Print out the data below with every line intact.

___ Information provided ___

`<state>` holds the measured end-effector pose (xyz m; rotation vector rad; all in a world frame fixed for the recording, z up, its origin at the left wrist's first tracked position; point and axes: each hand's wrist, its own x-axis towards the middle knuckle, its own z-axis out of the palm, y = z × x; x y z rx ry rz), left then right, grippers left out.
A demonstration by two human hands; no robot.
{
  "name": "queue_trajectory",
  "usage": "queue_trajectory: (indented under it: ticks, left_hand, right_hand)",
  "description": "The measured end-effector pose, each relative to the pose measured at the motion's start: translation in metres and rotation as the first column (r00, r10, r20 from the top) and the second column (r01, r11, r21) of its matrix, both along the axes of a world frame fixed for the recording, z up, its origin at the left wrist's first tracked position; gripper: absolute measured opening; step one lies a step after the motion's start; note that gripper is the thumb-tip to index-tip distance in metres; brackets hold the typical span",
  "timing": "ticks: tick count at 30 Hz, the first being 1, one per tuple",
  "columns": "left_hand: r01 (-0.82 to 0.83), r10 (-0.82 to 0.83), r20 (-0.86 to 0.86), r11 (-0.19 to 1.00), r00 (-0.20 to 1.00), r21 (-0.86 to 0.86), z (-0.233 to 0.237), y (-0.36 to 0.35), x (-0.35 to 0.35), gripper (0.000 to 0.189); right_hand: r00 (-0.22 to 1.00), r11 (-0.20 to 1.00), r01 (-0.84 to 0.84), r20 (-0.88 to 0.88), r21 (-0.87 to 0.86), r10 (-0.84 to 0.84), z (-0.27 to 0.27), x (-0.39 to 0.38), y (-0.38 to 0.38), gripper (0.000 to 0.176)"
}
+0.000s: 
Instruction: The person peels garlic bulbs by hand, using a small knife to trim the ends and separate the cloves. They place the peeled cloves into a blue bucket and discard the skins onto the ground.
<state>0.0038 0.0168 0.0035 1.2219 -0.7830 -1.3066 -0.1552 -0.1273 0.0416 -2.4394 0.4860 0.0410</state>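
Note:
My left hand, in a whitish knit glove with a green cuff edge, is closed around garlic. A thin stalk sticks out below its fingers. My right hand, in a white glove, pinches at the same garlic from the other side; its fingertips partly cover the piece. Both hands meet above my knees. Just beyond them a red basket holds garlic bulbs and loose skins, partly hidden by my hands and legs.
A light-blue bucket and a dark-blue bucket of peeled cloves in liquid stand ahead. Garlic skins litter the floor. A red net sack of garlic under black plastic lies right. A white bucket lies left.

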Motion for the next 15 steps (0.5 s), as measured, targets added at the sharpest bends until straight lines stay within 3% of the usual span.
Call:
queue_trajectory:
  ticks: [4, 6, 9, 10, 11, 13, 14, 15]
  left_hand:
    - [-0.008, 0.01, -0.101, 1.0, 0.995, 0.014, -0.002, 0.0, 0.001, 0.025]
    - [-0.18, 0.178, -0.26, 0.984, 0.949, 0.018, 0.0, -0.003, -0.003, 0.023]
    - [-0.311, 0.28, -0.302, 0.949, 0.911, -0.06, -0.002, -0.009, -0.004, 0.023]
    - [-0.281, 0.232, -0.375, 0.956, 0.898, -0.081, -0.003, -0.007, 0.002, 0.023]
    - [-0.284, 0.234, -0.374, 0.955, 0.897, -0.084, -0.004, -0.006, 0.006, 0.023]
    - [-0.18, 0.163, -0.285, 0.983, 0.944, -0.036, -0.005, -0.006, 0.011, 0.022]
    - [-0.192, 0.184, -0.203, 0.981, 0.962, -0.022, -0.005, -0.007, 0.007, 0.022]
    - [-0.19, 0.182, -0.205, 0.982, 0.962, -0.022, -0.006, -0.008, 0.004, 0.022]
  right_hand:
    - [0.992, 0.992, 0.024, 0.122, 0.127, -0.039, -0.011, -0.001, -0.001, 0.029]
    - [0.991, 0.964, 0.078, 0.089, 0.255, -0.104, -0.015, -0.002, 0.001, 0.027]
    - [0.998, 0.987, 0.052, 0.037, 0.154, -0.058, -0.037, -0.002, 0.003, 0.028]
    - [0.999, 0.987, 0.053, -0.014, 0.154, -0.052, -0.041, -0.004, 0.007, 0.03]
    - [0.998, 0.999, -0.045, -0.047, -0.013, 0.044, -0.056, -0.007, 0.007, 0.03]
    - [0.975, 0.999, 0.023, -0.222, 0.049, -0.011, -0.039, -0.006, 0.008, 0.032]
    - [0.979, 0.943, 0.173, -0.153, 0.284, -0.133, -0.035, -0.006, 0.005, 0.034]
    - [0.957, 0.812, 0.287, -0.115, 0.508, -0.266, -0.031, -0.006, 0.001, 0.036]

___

[Result for this exercise]:
`<state>` holds the measured end-effector pose (xyz m; rotation vector rad; all in a world frame fixed for the recording, z up, its origin at the left wrist's first tracked position; point and axes: each hand's wrist, its own x-axis towards the middle knuckle, its own z-axis out of the palm, y = z × x; x y z rx ry rz), left then right, grippers left out.
A demonstration by two human hands; no robot.
{
  "name": "queue_trajectory",
  "usage": "queue_trajectory: (indented under it: ticks, left_hand, right_hand)",
  "description": "The measured end-effector pose, each relative to the pose measured at the motion's start: translation in metres and rotation as the first column (r00, r10, r20 from the top) and the second column (r01, r11, r21) of its matrix, both along the axes of a world frame fixed for the recording, z up, its origin at the left wrist's first tracked position; gripper: absolute measured opening; step one lies a step after the motion's start; note that gripper is the thumb-tip to index-tip distance in metres; brackets hold the typical span",
  "timing": "ticks: tick count at 30 Hz, the first being 1, one per tuple",
  "columns": "left_hand: r01 (-0.82 to 0.83), r10 (-0.82 to 0.83), r20 (-0.86 to 0.86), r11 (-0.19 to 1.00), r00 (-0.20 to 1.00), r21 (-0.86 to 0.86), z (-0.233 to 0.237), y (-0.36 to 0.35), x (-0.35 to 0.35), gripper (0.000 to 0.189); right_hand: r00 (-0.22 to 1.00), r11 (-0.20 to 1.00), r01 (-0.84 to 0.84), r20 (-0.88 to 0.88), r21 (-0.87 to 0.86), r10 (-0.84 to 0.84), z (-0.27 to 0.27), x (-0.39 to 0.38), y (-0.38 to 0.38), gripper (0.000 to 0.176)"
}
+0.000s: 
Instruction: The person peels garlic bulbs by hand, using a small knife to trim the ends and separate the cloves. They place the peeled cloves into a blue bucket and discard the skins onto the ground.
<state>0.0038 0.0168 0.0035 1.2219 -0.7830 -1.3066 -0.1552 -0.1273 0.0416 -2.4394 0.4860 0.0410</state>
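Note:
My left hand, in a whitish knit glove with a green cuff edge, is closed around garlic. A thin stalk sticks out below its fingers. My right hand, in a white glove, pinches at the same garlic from the other side; its fingertips partly cover the piece. Both hands meet above my knees. Just beyond them a red basket holds garlic bulbs and loose skins, partly hidden by my hands and legs.
A light-blue bucket and a dark-blue bucket of peeled cloves in liquid stand ahead. Garlic skins litter the floor. A red net sack of garlic under black plastic lies right. A white bucket lies left.
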
Motion for the next 15 steps (0.5 s), as measured, targets added at the sharpest bends until straight lines stay within 3% of the usual span.
Call:
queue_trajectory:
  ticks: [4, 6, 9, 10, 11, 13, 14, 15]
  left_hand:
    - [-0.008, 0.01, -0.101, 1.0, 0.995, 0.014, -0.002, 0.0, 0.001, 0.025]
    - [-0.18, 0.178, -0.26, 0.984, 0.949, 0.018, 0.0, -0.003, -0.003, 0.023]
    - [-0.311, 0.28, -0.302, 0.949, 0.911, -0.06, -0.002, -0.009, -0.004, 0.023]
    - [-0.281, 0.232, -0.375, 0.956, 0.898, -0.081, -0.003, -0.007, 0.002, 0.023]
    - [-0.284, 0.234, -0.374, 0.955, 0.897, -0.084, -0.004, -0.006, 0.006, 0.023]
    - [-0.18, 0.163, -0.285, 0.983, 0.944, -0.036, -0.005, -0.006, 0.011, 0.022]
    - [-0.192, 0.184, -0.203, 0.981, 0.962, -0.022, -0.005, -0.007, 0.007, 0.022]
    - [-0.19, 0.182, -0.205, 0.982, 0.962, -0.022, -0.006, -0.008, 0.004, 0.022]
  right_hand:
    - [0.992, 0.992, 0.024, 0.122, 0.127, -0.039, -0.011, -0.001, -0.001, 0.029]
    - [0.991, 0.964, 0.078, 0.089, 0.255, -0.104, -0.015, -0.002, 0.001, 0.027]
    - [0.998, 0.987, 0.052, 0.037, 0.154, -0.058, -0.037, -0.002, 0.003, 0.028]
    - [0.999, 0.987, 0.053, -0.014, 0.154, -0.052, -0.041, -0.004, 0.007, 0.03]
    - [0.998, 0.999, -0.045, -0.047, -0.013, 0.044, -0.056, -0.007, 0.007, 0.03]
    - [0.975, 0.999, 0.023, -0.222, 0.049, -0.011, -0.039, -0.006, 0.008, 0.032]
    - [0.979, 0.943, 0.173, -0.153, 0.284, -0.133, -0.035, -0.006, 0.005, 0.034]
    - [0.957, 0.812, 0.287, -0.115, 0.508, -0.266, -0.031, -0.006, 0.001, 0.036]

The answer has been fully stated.